00:11Des grands pays, le Canada, la Suède dans les années 90, la Grèce, l'Italie, l'Espagne, le Portugal dans les années 2000.
00:22Et on sait bien ce qui se passe, on coupe dans les retraites 30% de moins dans certains pays.
00:28On coupe dans les salaires de la fonction publique 15% de moins dans certains pays.
00:33On licencie des fonctionnaires et on augmente massivement les impôts.
00:40Dans le pays, la France, qui paye déjà le plus d'impôts.
00:45C'est ça la fatalité, c'est ça ce qui nous menace et ce sont des menaces auxquelles personne ne peut échapper.
00:52Mais non seulement ça, mais la puissance du rapport de force avec les prêteurs,
01:03ceux qui vous prêtent l'argent dont vous avez besoin.

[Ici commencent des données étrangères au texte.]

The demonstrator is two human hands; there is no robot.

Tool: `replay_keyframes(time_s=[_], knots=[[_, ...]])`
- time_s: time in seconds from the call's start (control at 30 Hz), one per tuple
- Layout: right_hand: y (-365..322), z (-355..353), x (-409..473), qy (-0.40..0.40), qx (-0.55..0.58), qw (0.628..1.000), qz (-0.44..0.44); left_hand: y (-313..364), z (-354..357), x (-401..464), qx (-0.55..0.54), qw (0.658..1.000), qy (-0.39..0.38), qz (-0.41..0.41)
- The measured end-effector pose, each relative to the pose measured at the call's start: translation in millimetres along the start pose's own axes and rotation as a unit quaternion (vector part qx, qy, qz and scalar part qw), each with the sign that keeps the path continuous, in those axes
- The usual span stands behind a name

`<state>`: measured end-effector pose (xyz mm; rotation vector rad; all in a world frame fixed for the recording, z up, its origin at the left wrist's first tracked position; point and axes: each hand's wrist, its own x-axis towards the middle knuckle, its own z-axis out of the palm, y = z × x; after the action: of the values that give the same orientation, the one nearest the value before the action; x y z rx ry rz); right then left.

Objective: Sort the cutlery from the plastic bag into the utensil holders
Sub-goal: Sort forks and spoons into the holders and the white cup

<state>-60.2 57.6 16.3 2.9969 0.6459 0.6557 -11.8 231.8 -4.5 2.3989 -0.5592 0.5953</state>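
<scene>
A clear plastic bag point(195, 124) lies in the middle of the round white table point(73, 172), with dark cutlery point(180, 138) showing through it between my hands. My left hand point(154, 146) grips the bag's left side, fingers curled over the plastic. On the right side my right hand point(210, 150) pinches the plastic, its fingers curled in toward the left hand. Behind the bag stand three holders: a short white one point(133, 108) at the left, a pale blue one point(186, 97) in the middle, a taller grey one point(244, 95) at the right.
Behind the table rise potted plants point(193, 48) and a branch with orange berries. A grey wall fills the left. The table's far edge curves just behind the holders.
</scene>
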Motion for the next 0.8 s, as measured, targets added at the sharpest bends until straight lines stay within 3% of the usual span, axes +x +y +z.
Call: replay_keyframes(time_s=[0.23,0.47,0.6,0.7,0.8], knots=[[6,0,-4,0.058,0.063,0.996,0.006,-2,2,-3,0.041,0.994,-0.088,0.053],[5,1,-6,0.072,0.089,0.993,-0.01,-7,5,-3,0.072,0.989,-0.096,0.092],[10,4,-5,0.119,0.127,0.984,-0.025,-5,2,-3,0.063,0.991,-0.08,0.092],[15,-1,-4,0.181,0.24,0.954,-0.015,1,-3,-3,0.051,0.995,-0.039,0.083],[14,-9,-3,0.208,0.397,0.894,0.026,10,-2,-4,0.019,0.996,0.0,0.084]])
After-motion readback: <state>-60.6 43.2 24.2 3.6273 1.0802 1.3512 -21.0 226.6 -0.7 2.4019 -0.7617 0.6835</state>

01:08Cette puissance des rapports de force, il y a trois ans à peine, au Royaume-Uni,
01:12qui, nos voisins britanniques, un gouvernement pourtant conservateur, dirigé par Lise Trousse,
01:25ce gouvernement a sauté en 42 jours.
01:29six semaines.
01:34Parce que les marchés, c'est-à-dire les prêteurs,
01:37ont considéré que les décisions que le gouvernement avait prises,
01:40décisions de baisse d'impôts et de recours massifs à l'endettement,
01:45n'étaient financièrement pas viables.
01:47la Grande-Bretagne,
01:52un des plus influents des grands pays du monde,
01:56membres comme nous du Conseil de sécurité des Nations Unies
01:59et, de surcroît, pour les initiés,
02:01la place forte des banques, des financiers et des boursiers,
02:08renversés en six semaines.
02:10La France ne peut pas ignorer ce danger.
02:17Elle ne peut pas ne rien faire.
02:20Elle court à l'accident si elle ne prend pas les décisions courageuses,
02:26mais encore possibles et supportables,
02:30qui s'imposent et que nous débattons.